Minister responsible for the Regional Development Corporation
- In office October 13, 2022 – November 2, 2024
- Succeeded by: Gary Crossman

Member of the New Brunswick Legislative Assembly for Miramichi Bay
- In office June 7, 1999 – June 9, 2003
- Preceded by: Danny Gay
- Succeeded by: Carmel Robichaud

Member of the New Brunswick Legislative Assembly for Miramichi Bay-Neguac
- In office June 20, 2022 – September 19, 2024
- Preceded by: Lisa Harris
- Succeeded by: Sam Johnston

Personal details
- Party: Progressive Conservative

= Réjean Savoie =

Canadian politician and businessman

Réjean Savoie (born September 15, 1952) is a businessman and political figure in New Brunswick. He was a member of the Legislative Assembly of New Brunswick from 1999 to 2003 and again from 2022 to 2024. He was most recently elected the Progressive Conservative Party MLA for Miramichi Bay-Neguac in 2022 in a by-election to replace Lisa Harris, having previously represented Miramichi Bay from 1999 to 2003.

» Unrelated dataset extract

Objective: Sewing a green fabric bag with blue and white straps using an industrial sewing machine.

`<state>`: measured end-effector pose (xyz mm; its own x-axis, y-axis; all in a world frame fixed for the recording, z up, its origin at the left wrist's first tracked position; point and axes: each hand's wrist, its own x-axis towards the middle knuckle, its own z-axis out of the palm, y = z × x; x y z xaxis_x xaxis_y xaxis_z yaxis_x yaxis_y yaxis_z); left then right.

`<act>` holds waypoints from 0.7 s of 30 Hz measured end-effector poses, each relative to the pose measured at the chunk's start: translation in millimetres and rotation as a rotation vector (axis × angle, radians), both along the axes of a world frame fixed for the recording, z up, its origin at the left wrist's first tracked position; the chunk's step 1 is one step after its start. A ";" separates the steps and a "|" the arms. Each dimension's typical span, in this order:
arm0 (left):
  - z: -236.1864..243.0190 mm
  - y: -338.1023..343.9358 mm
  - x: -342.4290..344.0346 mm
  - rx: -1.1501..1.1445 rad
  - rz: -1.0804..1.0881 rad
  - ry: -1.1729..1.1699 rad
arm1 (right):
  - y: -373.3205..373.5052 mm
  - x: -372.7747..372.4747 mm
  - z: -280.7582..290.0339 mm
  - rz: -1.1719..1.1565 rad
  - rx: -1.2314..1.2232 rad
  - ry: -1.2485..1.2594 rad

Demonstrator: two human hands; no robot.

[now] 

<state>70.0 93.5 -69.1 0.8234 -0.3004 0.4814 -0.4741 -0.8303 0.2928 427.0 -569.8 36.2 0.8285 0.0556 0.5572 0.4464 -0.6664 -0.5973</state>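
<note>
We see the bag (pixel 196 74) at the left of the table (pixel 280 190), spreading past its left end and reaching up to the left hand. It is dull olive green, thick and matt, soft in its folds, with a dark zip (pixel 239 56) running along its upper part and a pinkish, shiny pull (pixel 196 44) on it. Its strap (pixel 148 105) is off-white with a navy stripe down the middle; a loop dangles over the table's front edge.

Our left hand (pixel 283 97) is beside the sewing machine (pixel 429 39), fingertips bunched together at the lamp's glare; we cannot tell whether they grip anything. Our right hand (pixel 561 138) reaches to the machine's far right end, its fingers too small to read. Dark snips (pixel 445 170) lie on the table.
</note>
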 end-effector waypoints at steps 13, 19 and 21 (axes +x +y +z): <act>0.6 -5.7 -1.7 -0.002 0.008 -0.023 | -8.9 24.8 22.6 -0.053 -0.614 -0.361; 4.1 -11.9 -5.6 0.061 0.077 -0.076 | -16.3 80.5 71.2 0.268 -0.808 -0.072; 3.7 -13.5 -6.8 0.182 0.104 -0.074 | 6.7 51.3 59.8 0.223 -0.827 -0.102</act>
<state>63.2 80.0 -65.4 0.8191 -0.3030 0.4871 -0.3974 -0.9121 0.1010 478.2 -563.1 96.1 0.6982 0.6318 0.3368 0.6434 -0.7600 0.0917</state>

He was born in Saint-Wilfred, New Brunswick, the son of Levi Savoie and Exéline Roy. Savoie studied at the Bathurst Technical School and the New Brunswick Community College. He worked as a tractor trailer operator and also owned and operated a restaurant and service station. Savoie served as a member of the school board and as a member of the board of directors for the Neguac Medical Clinic and the l’Hotel-Dieu Hospital in Chatham.

He returned to office after winning the June 2022 by-election in Miramichi Bay-Neguac.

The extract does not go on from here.